# Fargo Forum Article on Quotas



## Perry Thorvig (Mar 6, 2002)

Article in Fargo Forum

BISMARCK : Nonresidents could be nearing their last season to hunt pheasants in North Dakota without restrictions. And that could create an uproar. "It will be really unpopular with folks in the western part of the state, but we need to come to a compromise there somehow;" says Sen. Tom Fischer, R-Fargo. He is chairman of the Senate's Natural Resources Committee.

He expects debate on hunting pheasants to occur in the North Dakota Legislature, which convenes Jan. 7. Debate could potentially be on restricting somehow the number of days they can hunt as opposed to how many people can come. That could include limiting nonresident pheasant hunters to two five-day periods a month, one week in October and one in November.
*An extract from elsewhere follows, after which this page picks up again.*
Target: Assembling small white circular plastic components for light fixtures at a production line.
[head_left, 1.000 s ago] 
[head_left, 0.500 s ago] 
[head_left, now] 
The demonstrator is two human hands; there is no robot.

People wanting to take two weeks in a row, for example, could take the last week in October and the first week in November.

Pat Candrian, manager of Cannonball Co. in Regent is understandably opposed. Cannonball makes its money by charging people to hunt on its land and stay in its three licensed bed-and-breakfast facilities, its four private homes, or a bunkhouse. It has a total of 52 beds.

"The biggest thing with North Dakota residents is access and limiting nonresident pheasant hunters is not going to improve their access. All it's going to mean is more pheasants for the nonresidents;" says Candrian. 
Candrian says he has no problem, per se, with limiting nonresident pheasant hunters to two five-day periods.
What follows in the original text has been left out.